Создать новую ИНС можно в окне Создание ИНС (Network Creation) (см Рис. 2), которое вызывается с помощью команды меню Файл/Создать/Сеть (File/New/Network).
В поле Тип (Type) можно задать тип нейронной сети. Версия Shareware предлагает создание и использование только двух типов нейронных сетей:
многослойный персептрон (Multilayer Perceptron);
сети Кохонена (Kohonen).
В полной профессиональной версии Trajan можно создавать большое количество других типов сетей.
Затем надо указать число слоев в создаваемой сети и количество элементов (нейронов) в каждом слое.
Рис. 2. Окно создания ИНС.
После нажатия кнопки Создать (Create) структура созданной сети отобразится в главном окне Главное (Main), а тип сети будет указан в Строке статуса (Status line), которая находится прямо под панелью инструментов (рис. 3).
Рис. 3. Структура созданной сети.
7.1.2. Количество и размерность слоев в сети
Программа Trajan может поддерживать до 128 слоев, а число элементов ограниченно только оперативной памятью компьютера (более 16 млн.). Однако незарегистрированная версия Unregistered Shareware ограничена всего двадцатью элементами. В большинстве случаев такого количества слоев и элементов бывает достаточно.
В программе Trajan первый слой всегда Входной слой (Input layer), он выполняет функцию представления входных данных в сеть. Входной слой не выполняет вычислений. Последний слой всегда Выходной слой (Output layer), и выходное значение элементов этого слоя считается конечным выходным значением для всей сети. Все остальные слои - это так называемые Скрытые слои (Hidden layers). Каждый элемент в каждом слое соединен с каждым элементом следующего слоя (кроме, конечно, Выходного слоя, где следующего слоя нет). Все типы сетей, поддерживаемые программой Trajan (версией Shareware), являются сетями прямого распространения сигналов, т.е. отсутствуют рекуррентные и обратные связи.
Можно указать количество элементов в каждом слое, используя матрицу диалогового окна Создание сети (Network Creation). Она выглядит как очень маленькая электронная таблица. Можно указать количество элементов в слое, изменив значение ячейки первой строки (units); слой с нулевым количеством элементов игнорируется. Нажмите мышкой (далее кликните) на первой ячейке матрицы, она отобразится белым текстом на черном фоне. Это означает, что выбрана данная ячейка.
Чтобы создать структуру сети необходимо выполнить следующие действия.

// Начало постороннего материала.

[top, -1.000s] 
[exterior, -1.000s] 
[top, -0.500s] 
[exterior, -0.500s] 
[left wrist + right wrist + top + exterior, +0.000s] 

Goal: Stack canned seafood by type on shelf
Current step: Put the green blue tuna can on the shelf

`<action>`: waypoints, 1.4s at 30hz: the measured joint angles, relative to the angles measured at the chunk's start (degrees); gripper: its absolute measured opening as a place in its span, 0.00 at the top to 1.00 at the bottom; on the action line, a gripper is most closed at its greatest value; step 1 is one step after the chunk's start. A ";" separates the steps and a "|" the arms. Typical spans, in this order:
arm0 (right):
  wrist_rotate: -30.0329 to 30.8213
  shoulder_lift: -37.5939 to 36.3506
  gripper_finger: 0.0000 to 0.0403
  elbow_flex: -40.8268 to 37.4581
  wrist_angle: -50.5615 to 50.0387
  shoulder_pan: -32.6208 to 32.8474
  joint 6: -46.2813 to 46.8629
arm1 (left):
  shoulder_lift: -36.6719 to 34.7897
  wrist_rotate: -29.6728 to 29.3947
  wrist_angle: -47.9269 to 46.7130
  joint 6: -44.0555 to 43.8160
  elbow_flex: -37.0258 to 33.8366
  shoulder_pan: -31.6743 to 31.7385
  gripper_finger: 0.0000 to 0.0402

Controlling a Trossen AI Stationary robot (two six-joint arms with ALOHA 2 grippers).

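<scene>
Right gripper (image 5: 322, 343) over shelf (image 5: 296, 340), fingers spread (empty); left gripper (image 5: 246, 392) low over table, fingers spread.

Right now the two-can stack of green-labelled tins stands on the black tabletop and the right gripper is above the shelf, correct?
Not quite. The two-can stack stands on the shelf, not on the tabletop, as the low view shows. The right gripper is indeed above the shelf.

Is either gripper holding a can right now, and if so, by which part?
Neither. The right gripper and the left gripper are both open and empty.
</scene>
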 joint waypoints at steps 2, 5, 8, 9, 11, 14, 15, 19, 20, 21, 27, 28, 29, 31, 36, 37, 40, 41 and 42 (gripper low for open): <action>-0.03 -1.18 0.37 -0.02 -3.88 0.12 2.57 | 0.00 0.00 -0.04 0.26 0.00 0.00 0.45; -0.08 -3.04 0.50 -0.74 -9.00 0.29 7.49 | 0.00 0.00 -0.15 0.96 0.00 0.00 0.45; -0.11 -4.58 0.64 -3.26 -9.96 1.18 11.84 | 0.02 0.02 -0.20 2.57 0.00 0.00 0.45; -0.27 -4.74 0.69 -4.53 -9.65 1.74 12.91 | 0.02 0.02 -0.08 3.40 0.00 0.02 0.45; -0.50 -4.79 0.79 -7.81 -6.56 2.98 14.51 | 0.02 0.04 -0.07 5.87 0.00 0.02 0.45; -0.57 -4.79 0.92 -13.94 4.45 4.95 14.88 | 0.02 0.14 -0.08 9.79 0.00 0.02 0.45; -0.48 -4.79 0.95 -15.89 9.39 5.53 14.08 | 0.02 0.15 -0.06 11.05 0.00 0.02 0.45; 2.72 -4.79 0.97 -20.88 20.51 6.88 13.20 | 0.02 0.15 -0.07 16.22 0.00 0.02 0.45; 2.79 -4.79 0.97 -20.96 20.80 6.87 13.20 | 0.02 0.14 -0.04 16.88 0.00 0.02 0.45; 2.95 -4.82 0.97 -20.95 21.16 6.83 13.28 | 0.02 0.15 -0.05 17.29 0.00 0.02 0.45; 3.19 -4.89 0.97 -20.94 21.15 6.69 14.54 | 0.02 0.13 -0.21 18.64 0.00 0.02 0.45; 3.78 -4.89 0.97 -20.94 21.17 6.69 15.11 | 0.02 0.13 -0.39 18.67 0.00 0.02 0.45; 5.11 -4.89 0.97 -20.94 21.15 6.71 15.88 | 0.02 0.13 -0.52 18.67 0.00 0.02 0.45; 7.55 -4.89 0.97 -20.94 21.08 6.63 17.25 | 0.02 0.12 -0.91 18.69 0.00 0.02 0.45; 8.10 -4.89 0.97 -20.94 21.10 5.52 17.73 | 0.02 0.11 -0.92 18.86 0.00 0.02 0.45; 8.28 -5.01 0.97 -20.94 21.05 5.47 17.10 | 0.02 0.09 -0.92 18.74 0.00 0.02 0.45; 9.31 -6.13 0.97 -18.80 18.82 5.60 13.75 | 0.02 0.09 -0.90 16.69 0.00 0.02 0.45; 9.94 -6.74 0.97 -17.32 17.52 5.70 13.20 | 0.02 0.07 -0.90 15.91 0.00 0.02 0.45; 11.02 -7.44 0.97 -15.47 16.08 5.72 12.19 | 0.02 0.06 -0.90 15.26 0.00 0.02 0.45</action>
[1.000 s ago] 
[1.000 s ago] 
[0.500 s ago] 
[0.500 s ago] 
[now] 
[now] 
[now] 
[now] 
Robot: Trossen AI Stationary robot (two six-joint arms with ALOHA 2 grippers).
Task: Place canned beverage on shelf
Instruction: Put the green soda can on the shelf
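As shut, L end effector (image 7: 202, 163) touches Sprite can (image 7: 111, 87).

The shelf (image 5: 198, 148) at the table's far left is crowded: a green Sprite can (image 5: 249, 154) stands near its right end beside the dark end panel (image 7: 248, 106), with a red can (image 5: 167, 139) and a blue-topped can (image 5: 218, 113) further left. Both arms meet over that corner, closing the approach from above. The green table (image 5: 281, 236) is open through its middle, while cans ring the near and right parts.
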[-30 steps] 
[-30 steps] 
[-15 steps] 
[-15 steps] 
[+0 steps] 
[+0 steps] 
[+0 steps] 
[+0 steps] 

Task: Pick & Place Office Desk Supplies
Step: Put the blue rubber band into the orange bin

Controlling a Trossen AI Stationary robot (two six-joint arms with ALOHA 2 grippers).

Введите число элементов во входном слое и нажмите стрелку вправо управления курсором. Число вводится в первую ячейку, а следующая ячейка становится выбранной, куда вводится значение количества элементов в следующем слое.
Повторите предыдущее действие для ввода количества элементов второго, третьего и т.д. слоев.
В матрице есть еще и вторая строка ширина (width). Эта строка используется только в сети типа Сеть Кохонена (Kohonen network). Выходной слой сети Кохонена лежит в двумерном пространстве (имеет два измерения), программа определяет высоту слоя как отношение общего числа элементов выходного слоя к ширине слоя.
Для любого слоя любого типа сети можно задавать параметр width. Однако принципиальное значение этот параметр имеет только для сети Кохонена. В остальных сетях это только изменит отображение сети на экране.
Как только вы введете значения для всех слоев, просто нажмите кнопку Создать (Create). Это приведет к формированию сети. Она отобразится графически в главном окне программы.